*** PROVIDED DATA ***
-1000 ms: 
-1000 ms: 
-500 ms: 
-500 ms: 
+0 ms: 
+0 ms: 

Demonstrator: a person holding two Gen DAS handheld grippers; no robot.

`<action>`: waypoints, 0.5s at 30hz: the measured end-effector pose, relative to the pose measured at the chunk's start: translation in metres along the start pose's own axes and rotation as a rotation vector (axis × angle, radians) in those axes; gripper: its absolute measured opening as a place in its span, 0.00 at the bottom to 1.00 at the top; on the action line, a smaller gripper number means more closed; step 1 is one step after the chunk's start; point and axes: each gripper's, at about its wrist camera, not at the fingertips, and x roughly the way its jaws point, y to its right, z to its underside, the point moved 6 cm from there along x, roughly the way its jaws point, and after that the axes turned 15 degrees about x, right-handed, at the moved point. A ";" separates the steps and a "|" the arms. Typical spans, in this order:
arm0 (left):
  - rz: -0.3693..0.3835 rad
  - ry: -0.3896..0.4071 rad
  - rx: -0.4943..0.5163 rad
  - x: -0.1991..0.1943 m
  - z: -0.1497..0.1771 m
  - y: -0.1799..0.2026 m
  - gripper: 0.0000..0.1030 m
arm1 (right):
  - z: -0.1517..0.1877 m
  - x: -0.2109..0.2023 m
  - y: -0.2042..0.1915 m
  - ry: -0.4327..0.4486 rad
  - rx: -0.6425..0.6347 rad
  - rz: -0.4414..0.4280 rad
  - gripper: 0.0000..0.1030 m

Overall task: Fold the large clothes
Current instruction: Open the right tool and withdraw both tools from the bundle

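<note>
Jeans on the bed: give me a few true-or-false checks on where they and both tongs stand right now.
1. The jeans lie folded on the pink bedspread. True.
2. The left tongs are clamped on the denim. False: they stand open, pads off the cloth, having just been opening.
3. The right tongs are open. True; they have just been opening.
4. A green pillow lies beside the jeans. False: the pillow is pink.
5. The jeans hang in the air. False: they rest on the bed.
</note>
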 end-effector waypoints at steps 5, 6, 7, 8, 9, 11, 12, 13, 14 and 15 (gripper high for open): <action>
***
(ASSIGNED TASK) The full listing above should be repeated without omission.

(REPLY TO THE EXERCISE)
-1000 ms: 
-1000 ms: 
-500 ms: 
-500 ms: 
+0 ms: 
+0 ms: 

Demonstrator: a person holding two Gen DAS handheld grippers; no robot.

`<action>`: waypoints, 0.5s at 30hz: the measured end-effector pose, relative to the pose measured at the chunk's start: translation in metres along the start pose's own axes and rotation as a rotation vector (axis × angle, radians) in those axes; gripper: its absolute measured opening as a place in its span, 0.00 at the bottom to 1.00 at the top; on the action line, a smaller gripper number means more closed; step 1 is one step after the chunk's start; point and axes: each gripper's, at about its wrist camera, not at the fingertips, and x roughly the way its jaws point, y to its right, z to its underside, the point moved 6 cm from there along x, roughly the way its jaws point, and after that the axes turned 15 degrees about x, right-handed, at the moved point. A ";" separates the steps and a "|" the arms. Typical spans, in this order:
arm0 (left):
  - rz: -0.3693..0.3835 rad
  - ry: -0.3896..0.4071 rad
  - rx: -0.4943..0.5163 rad
  - x: -0.1991..0.1943 m
  - z: -0.1497..0.1771 m
  - y: -0.1799..0.2026 m
  - gripper: 0.0000..0.1030 m
arm1 (right):
  - z: -0.1517..0.1877 m
  - x: -0.2109..0.2023 m
  - y: -0.2042..0.1915 m
  - ry: -0.4327..0.4486 rad
  - rx: -0.6425..0.6347 rad
  - rz: -0.4414..0.4280 rad
  - gripper: 0.0000..0.1030 m

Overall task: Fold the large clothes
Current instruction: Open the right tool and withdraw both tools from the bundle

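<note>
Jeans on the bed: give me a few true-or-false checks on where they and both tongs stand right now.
1. The jeans lie folded on the pink bedspread. True.
2. The left tongs are clamped on the denim. False: they stand open, pads off the cloth, having just been opening.
3. The right tongs are open. True; they have just been opening.
4. A green pillow lies beside the jeans. False: the pillow is pink.
5. The jeans hang in the air. False: they rest on the bed.
</note>
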 end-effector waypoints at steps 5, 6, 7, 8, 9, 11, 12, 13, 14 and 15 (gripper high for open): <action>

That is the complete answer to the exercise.